Longtemps, ses différents composants se sont qualifiés aux yeux de nos sciences par les influences dont elles étaient supposées être les « carrefours ». Mondes « indianisés » de George Cœdès, mondes « sinisés » ou multiples entre-deux mondes montagnards. Et les deux derniers siècles ont montré que pour lointaine qu'elle soit, l'Europe avait également les moyens de marquer durablement ces vastes espaces et leurs habitants.

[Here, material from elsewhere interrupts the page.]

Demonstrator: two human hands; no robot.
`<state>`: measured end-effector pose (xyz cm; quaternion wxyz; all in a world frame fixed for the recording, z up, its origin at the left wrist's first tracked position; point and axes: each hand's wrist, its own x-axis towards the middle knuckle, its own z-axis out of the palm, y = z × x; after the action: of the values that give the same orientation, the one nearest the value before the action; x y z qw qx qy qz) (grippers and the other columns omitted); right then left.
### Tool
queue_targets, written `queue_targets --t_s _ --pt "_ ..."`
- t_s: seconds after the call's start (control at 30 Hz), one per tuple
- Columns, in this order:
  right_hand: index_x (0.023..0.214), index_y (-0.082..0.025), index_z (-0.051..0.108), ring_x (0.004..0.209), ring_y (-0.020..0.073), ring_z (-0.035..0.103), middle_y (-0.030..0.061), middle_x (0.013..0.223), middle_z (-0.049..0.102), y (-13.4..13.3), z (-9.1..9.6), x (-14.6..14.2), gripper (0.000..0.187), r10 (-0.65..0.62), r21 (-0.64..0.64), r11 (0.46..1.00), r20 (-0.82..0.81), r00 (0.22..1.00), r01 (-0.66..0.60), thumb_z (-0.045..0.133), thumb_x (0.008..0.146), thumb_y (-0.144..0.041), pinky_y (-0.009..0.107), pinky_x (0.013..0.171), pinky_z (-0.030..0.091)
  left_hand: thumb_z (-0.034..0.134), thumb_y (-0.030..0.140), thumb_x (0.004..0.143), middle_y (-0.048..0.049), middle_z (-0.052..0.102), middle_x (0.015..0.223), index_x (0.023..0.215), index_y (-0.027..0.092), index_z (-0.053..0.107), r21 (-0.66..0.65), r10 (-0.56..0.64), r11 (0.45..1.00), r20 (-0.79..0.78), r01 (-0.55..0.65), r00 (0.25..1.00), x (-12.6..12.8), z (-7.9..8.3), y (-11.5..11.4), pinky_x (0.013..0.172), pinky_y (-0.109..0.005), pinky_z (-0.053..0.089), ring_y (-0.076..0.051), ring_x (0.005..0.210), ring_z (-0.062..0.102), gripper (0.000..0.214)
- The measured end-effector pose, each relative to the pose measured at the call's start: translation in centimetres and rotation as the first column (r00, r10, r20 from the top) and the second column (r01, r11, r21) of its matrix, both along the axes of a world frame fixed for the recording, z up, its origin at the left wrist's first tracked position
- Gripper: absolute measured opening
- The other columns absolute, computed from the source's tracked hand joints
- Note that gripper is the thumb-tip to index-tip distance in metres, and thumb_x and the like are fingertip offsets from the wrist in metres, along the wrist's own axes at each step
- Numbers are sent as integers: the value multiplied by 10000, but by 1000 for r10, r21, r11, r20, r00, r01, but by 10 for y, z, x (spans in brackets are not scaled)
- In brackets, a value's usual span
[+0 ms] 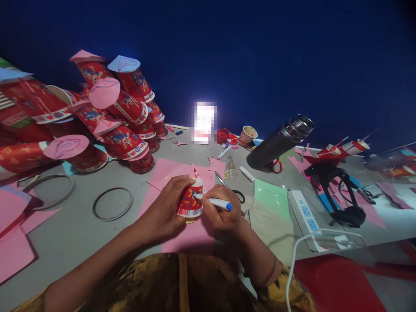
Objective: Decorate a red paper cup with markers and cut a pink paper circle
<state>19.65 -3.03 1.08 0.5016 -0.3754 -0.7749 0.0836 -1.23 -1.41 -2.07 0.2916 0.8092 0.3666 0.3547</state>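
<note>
My left hand (169,201) wraps around the side of a red paper cup (190,203) with a printed pattern, which stands upside down in front of me. In my right hand (224,211) is a white marker (218,203) with a blue end, its tip against the cup's side. A small red pointed piece (196,173) stands up by the top of the cup. Beneath both hands lies a sheet of pink paper (152,184). Scissors (238,196) lie partly hidden behind my right hand.
Stacks of red paper cups (120,138) with paper tops fill the left side. Rings (113,203) lie nearby. A dark thermos (276,145), a green sheet (271,197), a power strip (305,216) with a white cable and a black strap (344,195) are on the right. A bright blurred screen (204,123) stands behind.
</note>
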Motion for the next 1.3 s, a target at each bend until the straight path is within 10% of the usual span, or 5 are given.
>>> queue_targets --t_s 1.3 --pt "942 -230 645 623 161 642 3 728 705 5 -2 11 131 -64 48 997 -43 997 66 595 1016 -134 309 601 527 689 180 876 -117 501 1483 1523 330 351 -110 -51 992 20 53 998 -1 5 3 1215 -584 500 -332 1424 543 744"
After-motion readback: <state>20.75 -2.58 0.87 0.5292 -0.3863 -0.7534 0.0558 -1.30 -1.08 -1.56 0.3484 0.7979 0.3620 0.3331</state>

Influences certes, mais influences diversement vécues sur la base de substrats culturels eux-mêmes cimentés d'autochtonies multiples. Tout semble aujourd'hui distinguer la « riche » Singapour du « pauvre » Laos, les « chrétiennes » Philippines de la « bouddhiste » Thaïlande… pour autant que les cadres nationaux eux-mêmes représentent l'échelle pertinente de nos études. Nombreux sont les ethnographes qui ne voient pas dans leur village ou le peuple qu'ils étudient le miroir d'un ensemble national. Les historiens se défient quant à eux des anachronismes qui voudraient que tel royaume, disparu il y a plusieurs siècles, soit l'« ancêtre » de tel État d'aujourd'hui, alors qu'ils en sont profondément distincts par le contexte, par les peuples qui les composent, etc.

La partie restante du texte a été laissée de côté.